Ce soir notre jeune président va parler pour nous dire ce qu’il a compris du grand débat et nous annoncer les mesures qu’il a décidées pour le bien des français et de la France. Il s’inscrira comme toujours dans le camp des progressistes pour expliquer le cap qu’il a fixé. Emmanuel Macron est jeune, il est né peu avant Noël 1977 et a donc été élu à moins de 40 ans.
Il est vrai qu’à cet âge Alexandre le Grand avait tout accompli de son œuvre et était déjà mort depuis 8 ans. Et dire qu’on prétend que tout va de plus en plus vite…
La jeunesse n’est pas une tare, même pour diriger. Elle peut même être un atout puisqu’elle permet d’avoir pris moins de mauvaises habitudes que les vieux.

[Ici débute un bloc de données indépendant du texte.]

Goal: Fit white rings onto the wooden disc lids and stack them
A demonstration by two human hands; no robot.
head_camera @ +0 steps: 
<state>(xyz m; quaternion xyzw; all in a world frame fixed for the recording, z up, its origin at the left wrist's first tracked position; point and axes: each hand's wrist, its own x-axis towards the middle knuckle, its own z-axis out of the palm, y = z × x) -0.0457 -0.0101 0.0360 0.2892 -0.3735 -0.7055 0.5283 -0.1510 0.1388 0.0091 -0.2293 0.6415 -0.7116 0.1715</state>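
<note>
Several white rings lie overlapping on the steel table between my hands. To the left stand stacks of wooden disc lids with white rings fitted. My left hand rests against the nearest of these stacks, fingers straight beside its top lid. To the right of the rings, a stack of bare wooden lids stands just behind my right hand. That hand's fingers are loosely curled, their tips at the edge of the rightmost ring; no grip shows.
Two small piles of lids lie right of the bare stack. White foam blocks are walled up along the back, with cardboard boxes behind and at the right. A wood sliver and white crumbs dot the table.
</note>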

Mais on pourrait penser que lorsqu’on se trouve dans cette position difficile à 40 ans, on s’entoure de conseillers d’expérience, de stratèges ayant du vécu. Quitte à les bousculer, à ne pas toujours les suivre dans leurs conseils prudents.
Mais ce n’est pas ce qu’a fait notre jeune président : il s’est entouré de conseillers encore plus jeunes que lui.
Ismaël Emelien est né en 1987 et a donc dix ans de moins qu’Emmanuel Macron. Il est banalement diplômé de Siences-Po Paris où Strauss Kahn était son professeur. Il est naturellement entré en politique dans les cercles Strauss-Kahnien comme Benjamin Griveaux, Stanislas Guérini ou encore Sibeth Ndiaye tous aujourd’hui dans le premier cercle de Macron. Il a travaillé dans le secteur privé et dans un think-tank : la fondation de Jaurès, toujours dans la communication et la politique. Il est devenu conseiller d’Emmanuel Macron au moment de son entrée au gouvernement comme ministre de l’Économie, en 2014. Comptant parmi les fondateurs d’En Marche, puis directeur de la stratégie de la campagne présidentielle d’Emmanuel Macron, il a ensuite été nommé conseiller spécial du Président de la République.
Conseiller spécial du Président de la République !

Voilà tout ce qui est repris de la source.